The more kinds of reach you generate with an update, the more people see that update. And that’s where these 18 ways you can beat Facebook’s news feed algorithm come in.

#1: Create a Content Strategy

You’ve heard this before, but what really matters in the end is the content.

Your fans don’t share a post just because they see it the news feed. They share it because it’s useful and interesting to them.

In the nonprofit world, fewer than 25% of pages have a content strategy, and I’ll bet that’s true for most small businesses as well.

If you need guidance on creating a content strategy, read these Social Media Examiner articles:

#2: Know When Your Fans Are Online

When is the best time to post on Facebook? When most of your fans are actually using Facebook.

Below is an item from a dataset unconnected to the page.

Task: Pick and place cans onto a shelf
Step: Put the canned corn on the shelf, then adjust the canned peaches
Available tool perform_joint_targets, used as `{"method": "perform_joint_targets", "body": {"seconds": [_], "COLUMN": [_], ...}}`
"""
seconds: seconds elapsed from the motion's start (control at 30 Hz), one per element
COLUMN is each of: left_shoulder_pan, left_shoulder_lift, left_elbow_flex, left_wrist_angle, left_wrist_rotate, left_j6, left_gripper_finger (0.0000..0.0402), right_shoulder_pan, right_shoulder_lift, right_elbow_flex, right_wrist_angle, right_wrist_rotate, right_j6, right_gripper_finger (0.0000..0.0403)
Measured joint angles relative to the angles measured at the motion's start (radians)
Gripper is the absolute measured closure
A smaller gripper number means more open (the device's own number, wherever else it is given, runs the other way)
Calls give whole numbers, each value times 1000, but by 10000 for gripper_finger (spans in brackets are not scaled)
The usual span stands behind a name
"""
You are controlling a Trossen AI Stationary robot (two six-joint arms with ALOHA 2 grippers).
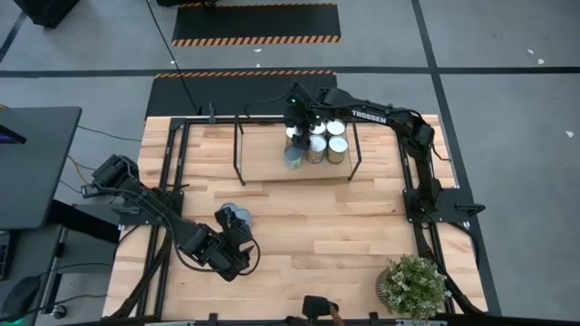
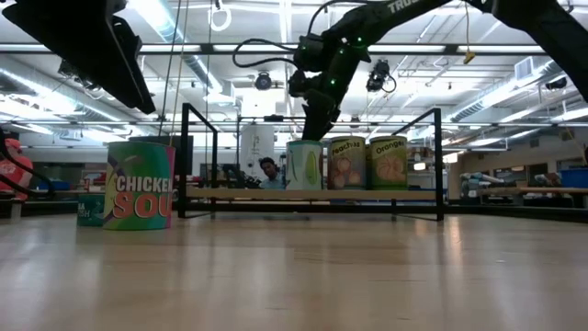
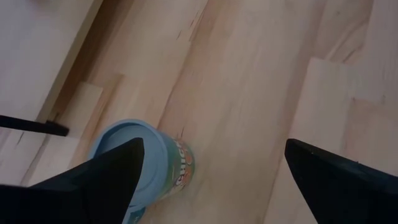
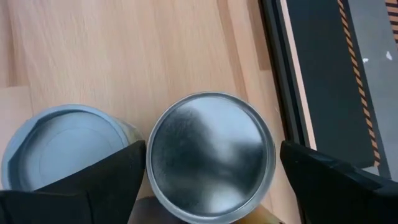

In general, Facebook shows the most recent content at the top of the news feed. If you post an update at 2am, but your fans are using Facebook at 8am, you can be sure they aren’t seeing your updates.

You can find out when your fans are online by going to your Facebook Insights and clicking Posts.

when facebook fans are online

Post when your fans are on Facebook to ensure maximum reach.

#3: Pay Attention to Post Frequency

After looking at your Post Insights, you probably noticed there’s never a period whennone of your fans are using Facebook.

This means you should post at least once per day. Socialbakers recommends no more than twice a day, based on their research.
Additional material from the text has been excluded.